#### Exercise details:
Transcribe the listing in full. Keep every line exactly as it stands.
────────────────
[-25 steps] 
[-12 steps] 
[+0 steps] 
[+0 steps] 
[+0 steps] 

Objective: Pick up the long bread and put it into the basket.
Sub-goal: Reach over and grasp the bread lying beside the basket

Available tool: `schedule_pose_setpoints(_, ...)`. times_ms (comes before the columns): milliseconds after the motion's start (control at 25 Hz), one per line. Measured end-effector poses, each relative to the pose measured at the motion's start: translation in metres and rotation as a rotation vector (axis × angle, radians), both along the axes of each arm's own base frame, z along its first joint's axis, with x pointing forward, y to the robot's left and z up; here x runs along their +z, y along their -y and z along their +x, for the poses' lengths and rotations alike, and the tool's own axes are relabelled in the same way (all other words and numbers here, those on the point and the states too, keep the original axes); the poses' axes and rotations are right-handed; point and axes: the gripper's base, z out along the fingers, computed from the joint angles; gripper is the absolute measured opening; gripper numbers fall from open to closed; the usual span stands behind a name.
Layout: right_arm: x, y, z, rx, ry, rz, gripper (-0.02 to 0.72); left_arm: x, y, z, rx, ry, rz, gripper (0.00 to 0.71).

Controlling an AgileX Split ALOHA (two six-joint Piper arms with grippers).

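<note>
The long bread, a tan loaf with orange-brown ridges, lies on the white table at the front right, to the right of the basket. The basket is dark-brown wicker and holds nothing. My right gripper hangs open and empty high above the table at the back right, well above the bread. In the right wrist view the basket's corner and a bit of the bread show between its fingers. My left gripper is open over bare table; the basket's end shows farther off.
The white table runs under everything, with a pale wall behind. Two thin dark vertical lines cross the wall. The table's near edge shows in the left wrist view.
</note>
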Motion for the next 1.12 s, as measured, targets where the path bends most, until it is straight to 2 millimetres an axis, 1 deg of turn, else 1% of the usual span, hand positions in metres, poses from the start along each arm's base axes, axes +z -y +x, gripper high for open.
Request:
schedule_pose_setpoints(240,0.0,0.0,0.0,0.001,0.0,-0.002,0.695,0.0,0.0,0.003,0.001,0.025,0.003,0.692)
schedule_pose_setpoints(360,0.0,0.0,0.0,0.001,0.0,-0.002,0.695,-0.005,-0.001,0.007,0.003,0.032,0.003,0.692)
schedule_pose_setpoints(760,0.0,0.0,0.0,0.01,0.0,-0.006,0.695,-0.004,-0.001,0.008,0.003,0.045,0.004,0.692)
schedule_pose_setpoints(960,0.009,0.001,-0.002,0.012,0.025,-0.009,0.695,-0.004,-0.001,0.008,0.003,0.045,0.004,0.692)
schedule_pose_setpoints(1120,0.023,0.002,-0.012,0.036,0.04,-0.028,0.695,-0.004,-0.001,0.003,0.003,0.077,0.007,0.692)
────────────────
#### Solution below:
[-25 steps] 
[-12 steps] 
[+0 steps] 
[+0 steps] 
[+0 steps] 

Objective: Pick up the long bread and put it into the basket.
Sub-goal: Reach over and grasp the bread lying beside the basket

Available tool: `schedule_pose_setpoints(_, ...)`. times_ms (comes before the columns): milliseconds after the motion's start (control at 25 Hz), one per line. Measured end-effector poses, each relative to the pose measured at the motion's start: translation in metres and rotation as a rotation vector (axis × angle, radians), both along the axes of each arm's own base frame, z along its first joint's axis, with x pointing forward, y to the robot's left and z up; here x runs along their +z, y along their -y and z along their +x, for the poses' lengths and rotations alike, and the tool's own axes are relabelled in the same way (all other words and numbers here, those on the point and the states too, keep the original axes); the poses' axes and rotations are right-handed; point and axes: the gripper's base, z out along the fingers, computed from the joint angles; gripper is the absolute measured opening; gripper numbers fall from open to closed; the usual span stands behind a name.
Layout: right_arm: x, y, z, rx, ry, rz, gripper (-0.02 to 0.72); left_arm: x, y, z, rx, ry, rz, gripper (0.00 to 0.71).

Controlling an AgileX Split ALOHA (two six-joint Piper arms with grippers).

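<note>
The long bread, a tan loaf with orange-brown ridges, lies on the white table at the front right, to the right of the basket. The basket is dark-brown wicker and holds nothing. My right gripper hangs open and empty high above the table at the back right, well above the bread. In the right wrist view the basket's corner and a bit of the bread show between its fingers. My left gripper is open over bare table; the basket's end shows farther off.
The white table runs under everything, with a pale wall behind. Two thin dark vertical lines cross the wall. The table's near edge shows in the left wrist view.
</note>
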Motion for the next 1.12 s, as measured, targets where the path bends most, until it is straight to 2 millimetres an axis, 1 deg of turn, else 1% of the usual span, hand positions in metres, poses from the start along each arm's base axes, axes +z -y +x, gripper high for open.
Request:
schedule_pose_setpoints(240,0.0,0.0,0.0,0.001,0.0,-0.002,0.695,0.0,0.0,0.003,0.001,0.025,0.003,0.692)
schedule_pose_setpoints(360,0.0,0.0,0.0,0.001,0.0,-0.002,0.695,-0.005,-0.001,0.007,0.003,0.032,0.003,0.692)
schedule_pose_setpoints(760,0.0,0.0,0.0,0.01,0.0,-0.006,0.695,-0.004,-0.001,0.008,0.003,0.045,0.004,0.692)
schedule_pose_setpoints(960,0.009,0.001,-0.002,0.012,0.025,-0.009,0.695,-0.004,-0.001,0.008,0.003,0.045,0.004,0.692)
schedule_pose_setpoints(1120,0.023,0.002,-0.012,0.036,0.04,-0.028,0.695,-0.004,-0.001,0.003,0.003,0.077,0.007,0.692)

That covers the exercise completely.